利回りとは、投資金額に対してどのくらいの収益が得られるかを示す割合です。不動産投資では、収益性の評価指標として最も広く利用されています。例えば、年間家賃収入が120万円で、物件の購入価格が2,000万円だった場合、表面利回りは6%(=120万円÷2,000万円)になります。
不動産投資における主な利回りの種類
- 表面利回り(グロス利回り)
- 実質利回り(ネット利回り)
- 想定利回り
- キャップレート(還元利回り)
表面利回りとは
年間の家賃収入を物件価格で割った単純な利回りで、購入判断の初期段階でよく使われます。ただし、管理費や固定資産税などの運用コストは考慮されていないため、収益の実態を正確に反映しているとは言えません。
実質利回りとは
実質利回りは、表面利回りから運営費や税金などのコストを差し引いて計算します。より実態に近い収益性を把握するための指標であり、中長期的なキャッシュフローを予測する際には必須です。
想定利回りとは
将来的な家賃上昇や空室率などを加味して、一定期間の収益を予測した利回りです。新築物件や開発プロジェクトにおいてよく用いられます。
キャップレートとは
キャップレートは、収益還元法で物件価格を評価する際に用いられる利回りです。
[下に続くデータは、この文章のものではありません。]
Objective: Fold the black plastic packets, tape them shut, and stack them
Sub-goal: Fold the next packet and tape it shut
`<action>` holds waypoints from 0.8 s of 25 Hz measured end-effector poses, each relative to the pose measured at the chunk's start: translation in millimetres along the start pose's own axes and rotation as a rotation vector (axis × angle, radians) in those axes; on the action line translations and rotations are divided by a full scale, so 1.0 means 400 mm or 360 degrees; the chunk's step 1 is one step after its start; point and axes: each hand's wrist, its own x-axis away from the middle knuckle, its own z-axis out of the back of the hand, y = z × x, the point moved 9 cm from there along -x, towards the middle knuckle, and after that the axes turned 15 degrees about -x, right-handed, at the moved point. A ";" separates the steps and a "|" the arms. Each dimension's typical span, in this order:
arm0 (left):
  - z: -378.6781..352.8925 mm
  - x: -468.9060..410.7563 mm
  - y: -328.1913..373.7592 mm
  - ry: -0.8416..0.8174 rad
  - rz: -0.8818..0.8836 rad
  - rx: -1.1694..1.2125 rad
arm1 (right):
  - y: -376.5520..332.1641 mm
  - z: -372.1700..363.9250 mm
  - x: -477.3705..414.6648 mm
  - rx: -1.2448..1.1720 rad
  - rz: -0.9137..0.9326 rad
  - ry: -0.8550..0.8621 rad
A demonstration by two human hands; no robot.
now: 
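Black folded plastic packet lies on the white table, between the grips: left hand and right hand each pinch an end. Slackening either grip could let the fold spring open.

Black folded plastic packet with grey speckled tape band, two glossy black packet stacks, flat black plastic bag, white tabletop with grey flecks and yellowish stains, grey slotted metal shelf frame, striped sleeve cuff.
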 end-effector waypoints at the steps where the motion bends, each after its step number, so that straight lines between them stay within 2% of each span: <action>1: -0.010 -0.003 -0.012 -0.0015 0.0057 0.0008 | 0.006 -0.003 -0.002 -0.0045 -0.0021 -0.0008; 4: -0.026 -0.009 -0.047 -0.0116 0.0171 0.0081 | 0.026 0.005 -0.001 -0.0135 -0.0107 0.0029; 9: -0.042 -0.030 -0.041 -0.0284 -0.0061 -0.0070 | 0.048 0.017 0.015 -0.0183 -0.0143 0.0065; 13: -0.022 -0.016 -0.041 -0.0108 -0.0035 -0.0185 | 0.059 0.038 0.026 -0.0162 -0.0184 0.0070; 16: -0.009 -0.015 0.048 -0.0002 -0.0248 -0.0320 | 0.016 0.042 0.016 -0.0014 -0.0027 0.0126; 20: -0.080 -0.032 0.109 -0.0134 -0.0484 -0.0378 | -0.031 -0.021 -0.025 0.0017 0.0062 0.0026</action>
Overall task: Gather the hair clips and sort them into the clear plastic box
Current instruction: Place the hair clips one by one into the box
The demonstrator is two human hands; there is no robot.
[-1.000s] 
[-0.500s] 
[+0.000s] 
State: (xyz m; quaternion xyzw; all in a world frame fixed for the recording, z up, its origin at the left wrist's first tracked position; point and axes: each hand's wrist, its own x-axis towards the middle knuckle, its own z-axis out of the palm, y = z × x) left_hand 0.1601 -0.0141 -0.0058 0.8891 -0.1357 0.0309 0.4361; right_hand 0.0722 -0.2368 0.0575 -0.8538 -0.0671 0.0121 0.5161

投資家がその物件に期待するリターンを示すもので、地域の需給状況や投資リスクによって変動します。
利回りの計算例
以下の条件をもとに利回りを計算してみましょう。
- 物件価格:2,000万円
- 年間家賃収入:120万円
- 年間維持費用:20万円(管理費・修繕積立金・固定資産税等)
表面利回り:120万円 ÷ 2,000万円 × 100 = 6.0%
実質利回り:(120万円 – 20万円)÷ 2,000万円 × 100 = 5.0%
利回りの活用シーン
- 物件の比較検討時
- 金融機関との融資交渉時
- 将来の資産計画を立てる際
注意点と落とし穴
利回りが高ければ良いというわけではありません。利回りが高すぎる物件には、立地や建物状態に問題がある可能性もあります。また、空室リスクや想定外の修繕費など、数字に現れないリスクを常に想定する視点が必要です。
まとめ
不動産投資における「利回り」の種類とその正確な意味を理解することは、成功への第一歩です。表面利回りだけに惑わされず、実質利回りやキャップレートなどの指標を複合的に活用し、堅実な判断を行っていきましょう。